*** Opening of Source material ***

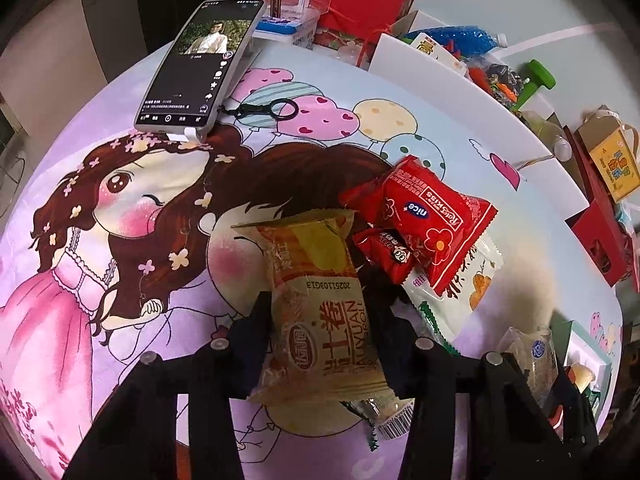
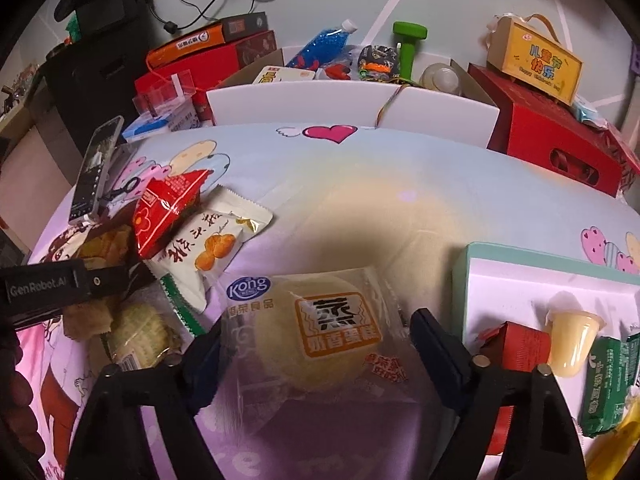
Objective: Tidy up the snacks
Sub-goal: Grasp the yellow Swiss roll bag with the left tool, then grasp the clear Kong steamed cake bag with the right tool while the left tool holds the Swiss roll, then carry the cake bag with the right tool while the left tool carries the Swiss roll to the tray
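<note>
My left gripper (image 1: 320,316) is shut on a tan egg-roll packet (image 1: 320,320), held above the cartoon tablecloth (image 1: 120,240). Beside it lie a red "nice" packet (image 1: 428,220), a small red packet (image 1: 386,254) and a white packet with orange print (image 1: 460,292). My right gripper (image 2: 316,340) is shut on a clear-wrapped yellow steamed cake (image 2: 316,324). The same red packet (image 2: 164,212) and white packet (image 2: 212,248) lie to its left. A white tray with a mint rim (image 2: 500,276) at the right holds a jelly cup (image 2: 572,340), a red packet (image 2: 516,344) and a green packet (image 2: 608,384).
A phone (image 1: 200,64) leans on a stand at the cloth's far left. Red gift boxes (image 2: 552,140), a white box wall (image 2: 352,104), a green dumbbell (image 2: 408,48) and a yellow carton (image 2: 536,60) crowd the back edge. The left gripper's body (image 2: 48,284) shows at the left.
</note>
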### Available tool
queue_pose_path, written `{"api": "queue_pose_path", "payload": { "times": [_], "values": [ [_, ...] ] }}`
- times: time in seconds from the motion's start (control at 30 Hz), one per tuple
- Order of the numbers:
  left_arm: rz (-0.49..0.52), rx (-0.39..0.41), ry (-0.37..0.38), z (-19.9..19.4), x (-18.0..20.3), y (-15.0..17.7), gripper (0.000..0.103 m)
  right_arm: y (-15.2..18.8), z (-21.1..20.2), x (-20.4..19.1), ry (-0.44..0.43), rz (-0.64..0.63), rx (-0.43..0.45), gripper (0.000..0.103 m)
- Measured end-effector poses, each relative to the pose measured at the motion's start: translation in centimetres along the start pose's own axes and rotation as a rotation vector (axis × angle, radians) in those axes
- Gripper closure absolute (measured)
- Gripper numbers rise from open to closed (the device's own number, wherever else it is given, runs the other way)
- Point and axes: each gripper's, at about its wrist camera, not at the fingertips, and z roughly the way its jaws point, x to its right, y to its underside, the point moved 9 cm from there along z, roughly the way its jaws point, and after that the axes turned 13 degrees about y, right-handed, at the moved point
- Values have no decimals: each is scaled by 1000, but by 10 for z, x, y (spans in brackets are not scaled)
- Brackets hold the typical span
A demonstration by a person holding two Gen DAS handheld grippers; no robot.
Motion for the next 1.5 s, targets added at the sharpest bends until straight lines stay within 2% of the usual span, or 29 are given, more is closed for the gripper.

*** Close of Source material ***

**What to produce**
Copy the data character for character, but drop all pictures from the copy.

**Response box**
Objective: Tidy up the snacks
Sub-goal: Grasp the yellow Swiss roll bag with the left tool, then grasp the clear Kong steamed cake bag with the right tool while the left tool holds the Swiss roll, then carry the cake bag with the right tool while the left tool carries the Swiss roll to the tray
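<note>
My left gripper (image 1: 320,316) is shut on a tan egg-roll packet (image 1: 320,320), held above the cartoon tablecloth (image 1: 120,240). Beside it lie a red "nice" packet (image 1: 428,220), a small red packet (image 1: 386,254) and a white packet with orange print (image 1: 460,292). My right gripper (image 2: 316,340) is shut on a clear-wrapped yellow steamed cake (image 2: 316,324). The same red packet (image 2: 164,212) and white packet (image 2: 212,248) lie to its left. A white tray with a mint rim (image 2: 500,276) at the right holds a jelly cup (image 2: 572,340), a red packet (image 2: 516,344) and a green packet (image 2: 608,384).
A phone (image 1: 200,64) leans on a stand at the cloth's far left. Red gift boxes (image 2: 552,140), a white box wall (image 2: 352,104), a green dumbbell (image 2: 408,48) and a yellow carton (image 2: 536,60) crowd the back edge. The left gripper's body (image 2: 48,284) shows at the left.
</note>
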### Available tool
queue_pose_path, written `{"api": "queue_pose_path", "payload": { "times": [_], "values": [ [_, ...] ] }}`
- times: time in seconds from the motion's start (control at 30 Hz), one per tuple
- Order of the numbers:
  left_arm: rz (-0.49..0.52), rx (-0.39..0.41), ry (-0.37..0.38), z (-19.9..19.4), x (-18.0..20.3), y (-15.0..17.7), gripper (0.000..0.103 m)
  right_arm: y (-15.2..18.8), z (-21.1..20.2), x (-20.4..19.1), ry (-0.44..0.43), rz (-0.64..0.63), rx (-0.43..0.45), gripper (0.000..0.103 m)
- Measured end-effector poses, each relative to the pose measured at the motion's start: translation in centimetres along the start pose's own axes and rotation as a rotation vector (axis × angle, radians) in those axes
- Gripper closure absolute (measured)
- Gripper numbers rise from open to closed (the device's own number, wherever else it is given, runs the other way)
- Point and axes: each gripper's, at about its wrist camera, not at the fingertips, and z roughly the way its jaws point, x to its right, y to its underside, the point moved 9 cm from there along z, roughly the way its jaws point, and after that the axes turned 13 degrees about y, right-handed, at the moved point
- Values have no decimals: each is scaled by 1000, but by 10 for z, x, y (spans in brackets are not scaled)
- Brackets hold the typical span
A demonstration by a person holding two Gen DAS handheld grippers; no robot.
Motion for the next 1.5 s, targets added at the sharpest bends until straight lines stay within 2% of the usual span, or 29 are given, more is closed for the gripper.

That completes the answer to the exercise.